» **TASK DESCRIPTION**
Among the entries below, please show each line that carries the word "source".

» **STORED DATA**
—————

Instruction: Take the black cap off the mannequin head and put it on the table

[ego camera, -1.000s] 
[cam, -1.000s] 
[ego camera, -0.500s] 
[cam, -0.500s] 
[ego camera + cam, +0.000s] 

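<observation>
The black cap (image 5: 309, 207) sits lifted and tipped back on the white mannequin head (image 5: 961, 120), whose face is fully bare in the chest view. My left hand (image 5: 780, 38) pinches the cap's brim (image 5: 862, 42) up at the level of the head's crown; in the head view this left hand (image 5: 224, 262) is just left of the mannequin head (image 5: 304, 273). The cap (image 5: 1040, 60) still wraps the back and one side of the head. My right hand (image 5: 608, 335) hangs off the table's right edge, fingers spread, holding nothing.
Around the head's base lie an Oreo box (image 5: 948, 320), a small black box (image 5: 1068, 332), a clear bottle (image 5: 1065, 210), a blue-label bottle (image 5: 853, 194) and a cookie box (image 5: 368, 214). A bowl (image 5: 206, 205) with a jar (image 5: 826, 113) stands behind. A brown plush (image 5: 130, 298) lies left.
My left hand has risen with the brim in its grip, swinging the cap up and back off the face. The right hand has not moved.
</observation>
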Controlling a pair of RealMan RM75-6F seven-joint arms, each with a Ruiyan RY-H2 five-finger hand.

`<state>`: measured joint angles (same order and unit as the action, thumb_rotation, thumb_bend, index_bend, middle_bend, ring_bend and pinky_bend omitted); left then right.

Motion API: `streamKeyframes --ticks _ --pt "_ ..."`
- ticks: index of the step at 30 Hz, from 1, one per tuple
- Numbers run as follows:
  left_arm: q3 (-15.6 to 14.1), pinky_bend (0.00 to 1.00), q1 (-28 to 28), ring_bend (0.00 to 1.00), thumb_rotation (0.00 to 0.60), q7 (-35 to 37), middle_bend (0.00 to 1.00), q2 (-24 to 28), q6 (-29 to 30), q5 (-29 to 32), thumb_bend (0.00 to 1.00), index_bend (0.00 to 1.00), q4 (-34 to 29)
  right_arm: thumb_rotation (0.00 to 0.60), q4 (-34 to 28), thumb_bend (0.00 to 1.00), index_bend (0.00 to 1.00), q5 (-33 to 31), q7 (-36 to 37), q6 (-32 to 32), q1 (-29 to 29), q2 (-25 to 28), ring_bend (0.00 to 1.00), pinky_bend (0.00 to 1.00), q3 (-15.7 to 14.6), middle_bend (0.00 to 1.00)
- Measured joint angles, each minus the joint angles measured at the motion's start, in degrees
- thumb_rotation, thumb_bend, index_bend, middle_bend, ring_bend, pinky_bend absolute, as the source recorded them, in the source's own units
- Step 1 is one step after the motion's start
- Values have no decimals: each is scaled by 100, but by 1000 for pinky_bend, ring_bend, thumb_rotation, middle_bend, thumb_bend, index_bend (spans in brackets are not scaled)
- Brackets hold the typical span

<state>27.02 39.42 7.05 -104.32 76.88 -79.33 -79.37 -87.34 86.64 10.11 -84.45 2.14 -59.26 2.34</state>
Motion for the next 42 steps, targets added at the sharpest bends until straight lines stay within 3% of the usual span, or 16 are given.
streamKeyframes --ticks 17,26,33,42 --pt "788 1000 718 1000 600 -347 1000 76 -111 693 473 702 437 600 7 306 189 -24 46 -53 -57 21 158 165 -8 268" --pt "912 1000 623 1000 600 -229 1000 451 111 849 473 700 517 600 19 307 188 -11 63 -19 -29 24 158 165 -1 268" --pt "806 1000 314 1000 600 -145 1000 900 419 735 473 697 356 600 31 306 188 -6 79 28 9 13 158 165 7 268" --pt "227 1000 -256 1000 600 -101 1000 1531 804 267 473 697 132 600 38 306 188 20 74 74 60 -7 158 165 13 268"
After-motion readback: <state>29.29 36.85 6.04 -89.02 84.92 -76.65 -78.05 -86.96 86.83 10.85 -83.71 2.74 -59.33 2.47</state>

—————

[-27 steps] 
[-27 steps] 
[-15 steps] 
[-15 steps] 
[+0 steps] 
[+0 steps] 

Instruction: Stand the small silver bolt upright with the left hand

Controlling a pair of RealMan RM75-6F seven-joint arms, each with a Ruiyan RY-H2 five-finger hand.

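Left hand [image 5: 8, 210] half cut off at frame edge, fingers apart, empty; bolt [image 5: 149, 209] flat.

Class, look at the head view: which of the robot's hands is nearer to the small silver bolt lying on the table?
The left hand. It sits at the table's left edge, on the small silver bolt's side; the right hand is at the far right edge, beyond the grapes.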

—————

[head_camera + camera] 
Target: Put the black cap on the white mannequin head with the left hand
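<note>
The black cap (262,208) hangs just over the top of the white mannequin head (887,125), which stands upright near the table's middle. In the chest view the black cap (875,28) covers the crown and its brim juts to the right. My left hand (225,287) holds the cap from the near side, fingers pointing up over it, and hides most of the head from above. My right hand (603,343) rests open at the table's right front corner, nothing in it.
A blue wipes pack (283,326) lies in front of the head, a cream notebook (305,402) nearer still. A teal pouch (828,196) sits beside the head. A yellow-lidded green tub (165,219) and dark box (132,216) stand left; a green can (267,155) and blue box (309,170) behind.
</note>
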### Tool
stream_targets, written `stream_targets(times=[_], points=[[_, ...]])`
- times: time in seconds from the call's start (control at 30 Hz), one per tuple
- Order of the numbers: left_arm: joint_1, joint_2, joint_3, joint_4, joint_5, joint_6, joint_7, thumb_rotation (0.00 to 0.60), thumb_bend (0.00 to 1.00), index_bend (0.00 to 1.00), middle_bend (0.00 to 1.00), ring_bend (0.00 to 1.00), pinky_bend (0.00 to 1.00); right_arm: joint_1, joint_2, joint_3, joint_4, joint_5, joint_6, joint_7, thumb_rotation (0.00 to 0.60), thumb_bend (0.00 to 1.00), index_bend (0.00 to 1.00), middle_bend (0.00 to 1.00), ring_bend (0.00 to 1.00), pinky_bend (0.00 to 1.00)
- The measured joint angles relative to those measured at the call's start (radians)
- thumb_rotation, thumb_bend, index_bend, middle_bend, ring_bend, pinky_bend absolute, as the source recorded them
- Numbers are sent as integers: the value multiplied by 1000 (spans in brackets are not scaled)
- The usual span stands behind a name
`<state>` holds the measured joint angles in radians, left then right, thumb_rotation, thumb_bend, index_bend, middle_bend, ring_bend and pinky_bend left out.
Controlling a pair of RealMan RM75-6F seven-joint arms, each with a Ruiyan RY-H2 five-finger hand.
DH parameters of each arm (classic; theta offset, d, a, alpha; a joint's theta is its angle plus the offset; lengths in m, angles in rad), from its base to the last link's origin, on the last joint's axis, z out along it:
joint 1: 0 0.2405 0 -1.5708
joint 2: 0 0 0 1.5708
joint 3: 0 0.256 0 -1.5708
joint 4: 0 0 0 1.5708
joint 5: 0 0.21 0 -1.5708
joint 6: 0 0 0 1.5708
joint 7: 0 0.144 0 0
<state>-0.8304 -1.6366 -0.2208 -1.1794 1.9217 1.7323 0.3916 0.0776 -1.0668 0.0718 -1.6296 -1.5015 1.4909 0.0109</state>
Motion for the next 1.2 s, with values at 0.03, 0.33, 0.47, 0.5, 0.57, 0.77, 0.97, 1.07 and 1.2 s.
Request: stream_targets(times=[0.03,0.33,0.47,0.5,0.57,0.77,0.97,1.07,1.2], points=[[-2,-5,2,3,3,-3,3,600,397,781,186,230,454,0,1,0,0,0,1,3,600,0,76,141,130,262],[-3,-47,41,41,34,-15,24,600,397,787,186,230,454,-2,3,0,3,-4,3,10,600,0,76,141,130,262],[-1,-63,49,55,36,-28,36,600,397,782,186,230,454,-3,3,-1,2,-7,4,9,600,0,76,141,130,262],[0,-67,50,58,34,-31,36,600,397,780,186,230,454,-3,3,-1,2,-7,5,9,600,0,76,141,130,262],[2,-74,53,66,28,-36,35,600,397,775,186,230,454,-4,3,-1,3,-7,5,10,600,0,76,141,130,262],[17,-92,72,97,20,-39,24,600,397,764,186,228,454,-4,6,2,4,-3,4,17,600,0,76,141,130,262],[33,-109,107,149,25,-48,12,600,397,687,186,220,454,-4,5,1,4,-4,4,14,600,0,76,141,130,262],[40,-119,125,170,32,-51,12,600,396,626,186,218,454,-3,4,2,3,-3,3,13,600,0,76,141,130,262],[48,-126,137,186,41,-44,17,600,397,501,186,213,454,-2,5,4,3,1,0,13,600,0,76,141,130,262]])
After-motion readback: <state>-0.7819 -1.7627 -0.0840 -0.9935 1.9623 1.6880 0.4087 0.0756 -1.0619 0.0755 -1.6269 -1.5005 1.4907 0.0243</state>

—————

» **SOLUTION TO THE EXERCISE**
- thumb_rotation, thumb_bend, index_bend, middle_bend, ring_bend, pinky_bend absolute, as the source recorded them, in the source's own units
- thumb_rotation, thumb_bend, index_bend, middle_bend, ring_bend, pinky_bend absolute, as the source recorded them

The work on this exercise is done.